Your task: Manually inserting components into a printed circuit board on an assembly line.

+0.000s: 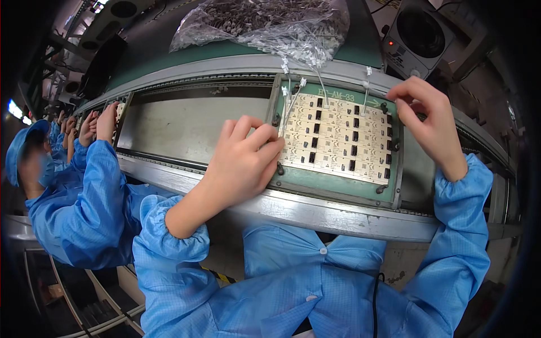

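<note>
Panel of white boards (337, 138), dark-printed, lies in green carrier (338, 185), yellow lettering (336, 96) along top. Left hand (242, 155): fingers bunched at panel's left edge, grip can't be told. Right hand (426, 115): fingers parted, nothing seen between, by carrier's upper-right corner.

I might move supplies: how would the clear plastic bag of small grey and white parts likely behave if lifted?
The clear plastic bag would probably be floppy, since its thin film looks crumpled. Its glossy sheen suggests a slippery surface. The loosely heaped small parts inside could shift and make it sag.
</note>
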`<action>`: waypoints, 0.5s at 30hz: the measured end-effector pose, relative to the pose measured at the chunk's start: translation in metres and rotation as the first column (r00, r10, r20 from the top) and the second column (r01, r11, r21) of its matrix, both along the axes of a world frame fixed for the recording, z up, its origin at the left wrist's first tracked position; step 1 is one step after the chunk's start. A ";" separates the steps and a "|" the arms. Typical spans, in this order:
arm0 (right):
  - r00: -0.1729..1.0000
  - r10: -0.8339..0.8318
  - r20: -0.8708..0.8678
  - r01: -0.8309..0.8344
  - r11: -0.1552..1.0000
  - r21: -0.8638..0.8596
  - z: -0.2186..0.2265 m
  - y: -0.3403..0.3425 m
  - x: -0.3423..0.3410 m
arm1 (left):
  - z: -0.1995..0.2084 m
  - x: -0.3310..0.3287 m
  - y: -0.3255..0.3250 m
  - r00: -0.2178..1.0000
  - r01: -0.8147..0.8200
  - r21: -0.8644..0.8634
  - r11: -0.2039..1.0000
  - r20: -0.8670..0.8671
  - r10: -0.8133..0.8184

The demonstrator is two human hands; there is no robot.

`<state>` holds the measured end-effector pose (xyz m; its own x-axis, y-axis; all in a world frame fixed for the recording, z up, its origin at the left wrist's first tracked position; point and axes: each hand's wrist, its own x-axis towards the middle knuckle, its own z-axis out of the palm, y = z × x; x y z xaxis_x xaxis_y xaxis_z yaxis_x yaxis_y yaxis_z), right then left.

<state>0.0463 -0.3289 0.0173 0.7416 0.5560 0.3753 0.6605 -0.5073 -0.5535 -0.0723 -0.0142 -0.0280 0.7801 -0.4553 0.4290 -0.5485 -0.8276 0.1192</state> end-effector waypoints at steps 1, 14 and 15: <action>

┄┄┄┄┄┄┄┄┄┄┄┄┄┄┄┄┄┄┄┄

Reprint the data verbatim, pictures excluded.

ANSWER FOR THE TASK:
Your task: Manually inserting components into a printed circuit board on an assembly line.

+0.000s: 

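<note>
Panel of white boards (337, 138), dark-printed, lies in green carrier (338, 185), yellow lettering (336, 96) along top. Left hand (242, 155): fingers bunched at panel's left edge, grip can't be told. Right hand (426, 115): fingers parted, nothing seen between, by carrier's upper-right corner.

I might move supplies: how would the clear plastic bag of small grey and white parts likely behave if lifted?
The clear plastic bag would probably be floppy, since its thin film looks crumpled. Its glossy sheen suggests a slippery surface. The loosely heaped small parts inside could shift and make it sag.
</note>
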`<action>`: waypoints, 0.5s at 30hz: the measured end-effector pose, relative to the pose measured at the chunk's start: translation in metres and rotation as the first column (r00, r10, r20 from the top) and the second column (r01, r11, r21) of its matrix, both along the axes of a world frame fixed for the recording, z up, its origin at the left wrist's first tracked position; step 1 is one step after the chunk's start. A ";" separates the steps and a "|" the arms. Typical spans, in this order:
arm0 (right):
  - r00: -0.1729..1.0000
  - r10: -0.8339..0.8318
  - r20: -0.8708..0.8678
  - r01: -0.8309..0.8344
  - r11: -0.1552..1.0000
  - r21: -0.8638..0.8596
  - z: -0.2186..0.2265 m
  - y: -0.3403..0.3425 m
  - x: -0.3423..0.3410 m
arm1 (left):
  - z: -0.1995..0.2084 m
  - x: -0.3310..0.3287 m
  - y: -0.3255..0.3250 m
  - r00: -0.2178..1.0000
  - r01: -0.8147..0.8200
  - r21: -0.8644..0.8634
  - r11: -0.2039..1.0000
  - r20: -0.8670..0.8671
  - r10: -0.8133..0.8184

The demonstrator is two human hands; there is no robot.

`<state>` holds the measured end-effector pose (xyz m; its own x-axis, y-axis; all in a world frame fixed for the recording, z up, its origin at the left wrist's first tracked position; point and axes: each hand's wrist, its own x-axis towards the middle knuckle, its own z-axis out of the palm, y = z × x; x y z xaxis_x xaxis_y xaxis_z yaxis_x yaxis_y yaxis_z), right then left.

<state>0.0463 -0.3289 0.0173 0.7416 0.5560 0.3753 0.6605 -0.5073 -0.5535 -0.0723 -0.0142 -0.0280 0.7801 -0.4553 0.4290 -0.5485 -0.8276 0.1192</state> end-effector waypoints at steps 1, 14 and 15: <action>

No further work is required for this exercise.